▶ Assigned task
Could the listing be repeated exactly, with every picture dropped?

▶ Information shown
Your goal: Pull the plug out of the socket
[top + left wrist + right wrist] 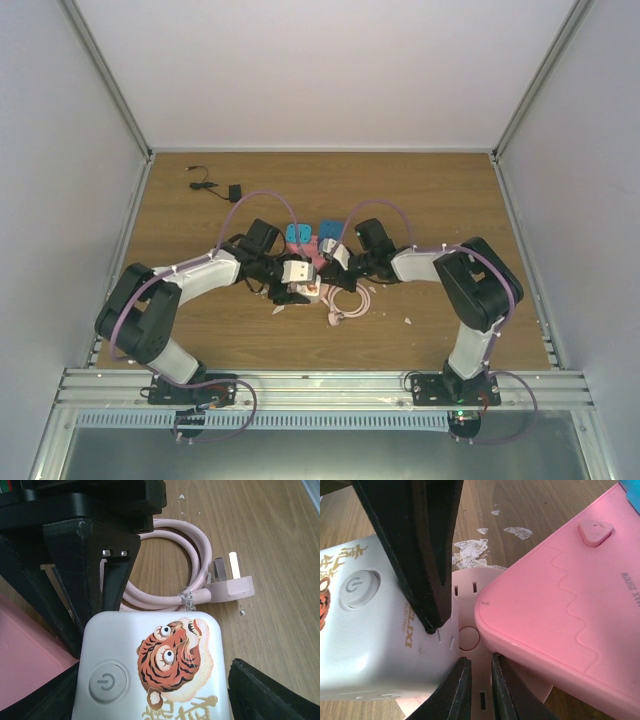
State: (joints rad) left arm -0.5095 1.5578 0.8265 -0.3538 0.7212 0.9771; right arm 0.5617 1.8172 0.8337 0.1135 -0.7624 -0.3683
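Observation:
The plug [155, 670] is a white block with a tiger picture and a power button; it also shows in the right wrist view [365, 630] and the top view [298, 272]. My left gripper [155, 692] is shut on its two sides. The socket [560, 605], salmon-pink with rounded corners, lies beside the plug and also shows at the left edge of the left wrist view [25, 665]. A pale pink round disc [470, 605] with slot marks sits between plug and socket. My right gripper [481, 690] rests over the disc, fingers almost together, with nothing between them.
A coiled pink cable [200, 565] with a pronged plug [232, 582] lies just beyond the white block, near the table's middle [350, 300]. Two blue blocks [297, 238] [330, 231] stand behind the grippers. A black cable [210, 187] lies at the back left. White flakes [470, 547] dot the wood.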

▶ Exercise response
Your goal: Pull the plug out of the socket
[top + left wrist + right wrist] 
State: (joints rad) left arm -0.5095 1.5578 0.8265 -0.3538 0.7212 0.9771; right arm 0.5617 1.8172 0.8337 0.1135 -0.7624 -0.3683
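Observation:
The plug [155, 670] is a white block with a tiger picture and a power button; it also shows in the right wrist view [365, 630] and the top view [298, 272]. My left gripper [155, 692] is shut on its two sides. The socket [560, 605], salmon-pink with rounded corners, lies beside the plug and also shows at the left edge of the left wrist view [25, 665]. A pale pink round disc [470, 605] with slot marks sits between plug and socket. My right gripper [481, 690] rests over the disc, fingers almost together, with nothing between them.
A coiled pink cable [200, 565] with a pronged plug [232, 582] lies just beyond the white block, near the table's middle [350, 300]. Two blue blocks [297, 238] [330, 231] stand behind the grippers. A black cable [210, 187] lies at the back left. White flakes [470, 547] dot the wood.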

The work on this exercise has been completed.